Work to complete
Will you write out the data exactly, excluding every picture?

■ ■ ■

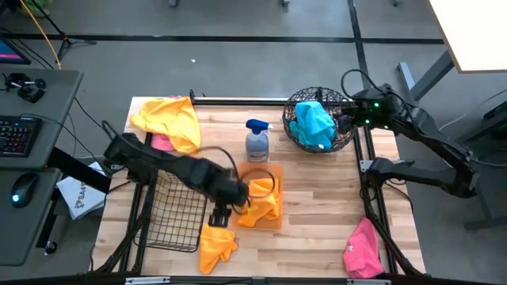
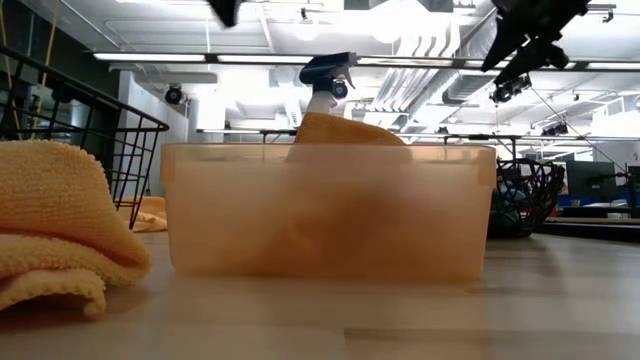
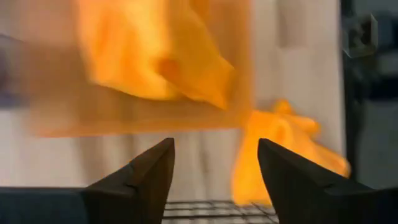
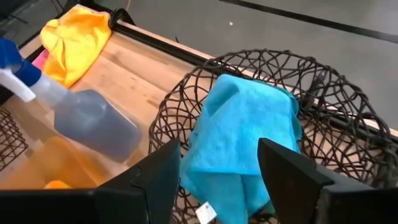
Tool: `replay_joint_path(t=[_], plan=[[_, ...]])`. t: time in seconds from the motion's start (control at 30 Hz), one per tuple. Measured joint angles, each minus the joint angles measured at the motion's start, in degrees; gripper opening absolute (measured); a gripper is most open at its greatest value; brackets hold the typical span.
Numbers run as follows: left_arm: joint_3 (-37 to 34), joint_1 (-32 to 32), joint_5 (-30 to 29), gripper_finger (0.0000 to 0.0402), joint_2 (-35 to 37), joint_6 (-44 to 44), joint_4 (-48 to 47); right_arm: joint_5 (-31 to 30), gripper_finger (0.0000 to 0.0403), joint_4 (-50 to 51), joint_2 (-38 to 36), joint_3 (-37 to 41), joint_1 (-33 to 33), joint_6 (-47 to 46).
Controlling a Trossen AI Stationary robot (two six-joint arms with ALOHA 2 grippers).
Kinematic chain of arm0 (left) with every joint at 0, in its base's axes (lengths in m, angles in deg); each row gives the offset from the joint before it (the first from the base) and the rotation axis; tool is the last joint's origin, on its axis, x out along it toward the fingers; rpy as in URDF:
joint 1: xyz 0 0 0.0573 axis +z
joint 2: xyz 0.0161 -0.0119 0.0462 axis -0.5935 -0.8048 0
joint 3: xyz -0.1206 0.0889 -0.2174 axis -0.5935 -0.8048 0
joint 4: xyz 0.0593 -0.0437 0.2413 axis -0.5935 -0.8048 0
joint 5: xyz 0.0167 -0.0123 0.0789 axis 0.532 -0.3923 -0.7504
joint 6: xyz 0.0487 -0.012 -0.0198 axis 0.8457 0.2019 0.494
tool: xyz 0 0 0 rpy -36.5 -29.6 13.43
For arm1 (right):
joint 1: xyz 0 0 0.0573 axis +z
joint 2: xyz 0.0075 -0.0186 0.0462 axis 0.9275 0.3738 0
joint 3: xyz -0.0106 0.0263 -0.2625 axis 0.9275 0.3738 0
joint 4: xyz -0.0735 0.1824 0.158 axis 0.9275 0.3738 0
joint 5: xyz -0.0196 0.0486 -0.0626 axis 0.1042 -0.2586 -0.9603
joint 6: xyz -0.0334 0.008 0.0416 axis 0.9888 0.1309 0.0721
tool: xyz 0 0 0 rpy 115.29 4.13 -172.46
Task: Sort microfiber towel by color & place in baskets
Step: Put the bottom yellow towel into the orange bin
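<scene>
Two arms over the table. Left arm reaches in from the table's left edge, stretched diagonally across the black wire-grid basket (image 1: 174,212), wrist angled down; left gripper (image 1: 222,215) hangs w/ fingers spread & empty, just off the orange bin's (image 1: 265,220) near-left corner, above the gap btwn bin and an orange towel (image 1: 215,245) lying loose on the wood. Left wrist view: both dark fingers apart, nothing btwn them, bin w/ a folded orange towel (image 3: 155,56) inside ahead.

Right arm comes from the right side, elbow bent back off the table, forearm pointing left; right gripper (image 4: 214,186) hovers at the round wire bowl-basket's (image 1: 295,107) rim, fingers parted, gripping nothing. Blue towel (image 4: 245,137) sits heaped in that basket.

Spray bottle (image 1: 257,142) stands btwn bowl-basket and bin. Yellow towel (image 1: 170,119) at far-left corner, a pink towel (image 1: 162,143) peeking out under it; another pink towel (image 1: 362,249) at near-right edge.
</scene>
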Motion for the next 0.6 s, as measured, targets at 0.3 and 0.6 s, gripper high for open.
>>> replay_joint_path(t=[0.3, 0.6], plan=[[-0.26, -3.51, 18.77, 0.027, -12.09, -3.17, 3.73, 0.27, 0.0211, 3.76, -0.4, 0.0, 0.0, 2.57], [-0.31, -4.46, 21.24, 0.0271, -19.07, -10.66, 4.03, 0.54, 0.0211, 4.09, 0.07, 0.0, 0.0, 6.08]])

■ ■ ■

Final answer
Tool: `replay_joint_path(t=[_], plan=[[_, ...]])`. t: time in seconds from the motion's start (control at 30 Hz), one per tuple. Measured joint angles, each minus the joint angles measured at the motion's start, in degrees; gripper opening absolute (measured); a gripper is most open at its greatest value; brackets hold the typical span.
Numbers run as follows: left_arm: joint_3 (-37 to 34), joint_1 (-32 to 32), joint_5 (-30 to 29), gripper_finger (0.0000 to 0.0402), joint_2 (-35 to 37), joint_6 (-44 to 44), joint_4 (-48 to 47); right_arm: joint_5 (-31 to 30), gripper_finger (0.0000 to 0.0403), joint_4 (-50 to 51), joint_2 (-38 to 36), joint_3 (-37 to 41), joint_1 (-33 to 33), joint_6 (-47 to 46).
Controlling a Trossen AI Stationary robot (two six-joint arms with ALOHA 2 grippers).
Kinematic chain of arm0 (left) with every joint at 0, in its base's axes (lengths in m, angles in deg); each row gives the offset from the joint before it (the first from the base) and the rotation axis; tool is the last joint's origin, on its axis, x out along it toward the fingers; rpy as in URDF:
joint 1: xyz 0 0 0.0573 axis +z
joint 2: xyz 0.0161 -0.0119 0.0462 axis -0.5935 -0.8048 0
joint 3: xyz -0.1206 0.0889 -0.2174 axis -0.5935 -0.8048 0
joint 4: xyz 0.0593 -0.0437 0.2413 axis -0.5935 -0.8048 0
joint 5: xyz 0.0167 -0.0123 0.0789 axis 0.532 -0.3923 -0.7504
joint 6: xyz 0.0487 -0.012 -0.0198 axis 0.8457 0.2019 0.494
tool: xyz 0 0 0 rpy -36.5 -29.6 13.43
For arm1 (right):
joint 1: xyz 0 0 0.0573 axis +z
joint 2: xyz 0.0075 -0.0186 0.0462 axis 0.9275 0.3738 0
joint 3: xyz -0.0106 0.0263 -0.2625 axis 0.9275 0.3738 0
joint 4: xyz -0.0735 0.1824 0.158 axis 0.9275 0.3738 0
joint 5: xyz -0.0196 0.0486 -0.0626 axis 0.1042 -0.2586 -0.9603
joint 6: xyz -0.0334 0.008 0.0416 axis 0.9888 0.1309 0.0721
tool: xyz 0 0 0 rpy 115.29 4.13 -172.46
Task: Sort microfiber towel by color & place in baskets
Step: Put the bottom yellow towel into the orange bin
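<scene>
Two arms over the table. Left arm reaches in from the table's left edge, stretched diagonally across the black wire-grid basket (image 1: 174,212), wrist angled down; left gripper (image 1: 222,215) hangs w/ fingers spread & empty, just off the orange bin's (image 1: 265,220) near-left corner, above the gap btwn bin and an orange towel (image 1: 215,245) lying loose on the wood. Left wrist view: both dark fingers apart, nothing btwn them, bin w/ a folded orange towel (image 3: 155,56) inside ahead.

Right arm comes from the right side, elbow bent back off the table, forearm pointing left; right gripper (image 4: 214,186) hovers at the round wire bowl-basket's (image 1: 295,107) rim, fingers parted, gripping nothing. Blue towel (image 4: 245,137) sits heaped in that basket.

Spray bottle (image 1: 257,142) stands btwn bowl-basket and bin. Yellow towel (image 1: 170,119) at far-left corner, a pink towel (image 1: 162,143) peeking out under it; another pink towel (image 1: 362,249) at near-right edge.
</scene>
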Motion for the next 0.6 s, as measured, targets at 0.3 and 0.6 s, gripper high for open.
>>> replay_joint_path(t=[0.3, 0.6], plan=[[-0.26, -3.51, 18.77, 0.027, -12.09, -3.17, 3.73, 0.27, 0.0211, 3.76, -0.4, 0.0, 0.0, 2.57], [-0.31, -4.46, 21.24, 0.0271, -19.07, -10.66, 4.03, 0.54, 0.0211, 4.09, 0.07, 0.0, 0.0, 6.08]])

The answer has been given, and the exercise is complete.